The United States Now Needs To Be Part of Any Privacy Threat Model
When I was working in the European Parliament, there was one quote that stuck with me: “you’ll never see somebody’s own government listed among the threats to a customer’s privacy in their marketing material”. For all the companies out there wanting to “help” you with your own data – mail spam filters, big data processors, cloud services, and so on – there’s always a cleptocratic government lurking in the background and which is an utter and unacceptable threat to the security of that data.
With the passage of the CISA in the United States last week, the bill that has been described as a “Patriot Act on Steroids” and which was dysfunctionally attached as a rider to a budget bill to prevent discussion or even attention, the United States government is now an adversary to worldwide privacy. (It always was, or at least has been since the 1970s, but now it apparently has discovered it’s getting away with it so well, it doesn’t care to even hide it anymore.) While the US is by no means alone in this data cleptocracy – the British GCHQ, the German BND and the Swedish FRA all come to mind – it’s geopolitically dominant at this time, whether one approves of that observation or not.
“There’s no such thing as the cloud, it’s just somebody else’s computer.”
This fall, the European Court of Justice – the equivalent of an European Union Supreme Court – essentially ruled United States soil not trustworthy for the data of European citizens, drawing on the lack of legal privacy rights in the United States.
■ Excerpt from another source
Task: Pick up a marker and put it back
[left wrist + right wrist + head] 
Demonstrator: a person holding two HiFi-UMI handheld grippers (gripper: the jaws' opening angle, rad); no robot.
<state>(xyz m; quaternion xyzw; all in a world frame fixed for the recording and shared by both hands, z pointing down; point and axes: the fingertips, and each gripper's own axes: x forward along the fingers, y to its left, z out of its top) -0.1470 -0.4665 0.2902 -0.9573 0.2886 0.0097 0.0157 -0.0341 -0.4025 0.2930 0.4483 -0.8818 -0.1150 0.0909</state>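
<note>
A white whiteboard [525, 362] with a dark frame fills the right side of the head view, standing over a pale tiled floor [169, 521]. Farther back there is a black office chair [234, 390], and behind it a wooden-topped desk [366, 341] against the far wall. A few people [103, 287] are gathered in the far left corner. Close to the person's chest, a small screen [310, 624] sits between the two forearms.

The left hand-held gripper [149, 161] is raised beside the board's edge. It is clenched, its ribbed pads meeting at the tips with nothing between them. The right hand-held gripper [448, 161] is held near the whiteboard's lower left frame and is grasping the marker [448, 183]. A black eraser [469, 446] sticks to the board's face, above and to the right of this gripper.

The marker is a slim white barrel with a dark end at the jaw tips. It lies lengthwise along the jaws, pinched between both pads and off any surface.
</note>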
The effect of this is that U.S.-based companies may not transmit personal data about European citizens out of the European area, where legal safeguards exist for their use.
The ramifications of this cannot be understated. While it may be argued that the court is not quite in tune with how modern projects operate (mostly not caring about borders in the first place), the court asserted that the previous Safe Harbor agreement – an illusion that U.S. companies would safeguard the privacy of European citizens when trusted to do so – was declared null and void. Not because the U.S. companies as such couldn’t be trusted, but precisely because the U.S. government couldn’t.
After all, when you have a mechanism that not just allows a government to go in and take whatever it wants from anybody operating on its soil, but also prohibits the people witness to such a violation from ever speaking about it (so-called National Security Letters), you cannot trust anybody operating on that soil with any kind of confidential data.
This is also observable in the intellectually dysfunctional quotes from several presidential candidates on privacy. While running for the highest executive position in the United States, they appear not just unaware, but downright oblivious to some of the most important rights of citizens. It’s not just that the current position is bad – the trend is worsening. They don’t even understand the concept of general-purpose computing, as Cory Doctorow points out: anybody with a general-purpose computer is capable of strong encryption. End of story. Trying to turn this into a “bad ability” is not understanding the concept of the computer in the first place. Is this the kind of person you want running a country?
As a result, frankly, the offline-born generation of policymakers and decisionmakers are enemies of privacy, and cannot be trusted. On second thought, privacy shouldn’t depend on having to trust somebody in the first place. That’s the whole point of it.
Starting in 2016, any data threat model needs to include the question “does this data, at any time or in any shape, touch US or UK soil unencrypted?”. If the response is yes, there is no privacy and the architecture needs to be remodeled.
Privacy remains your own responsibility.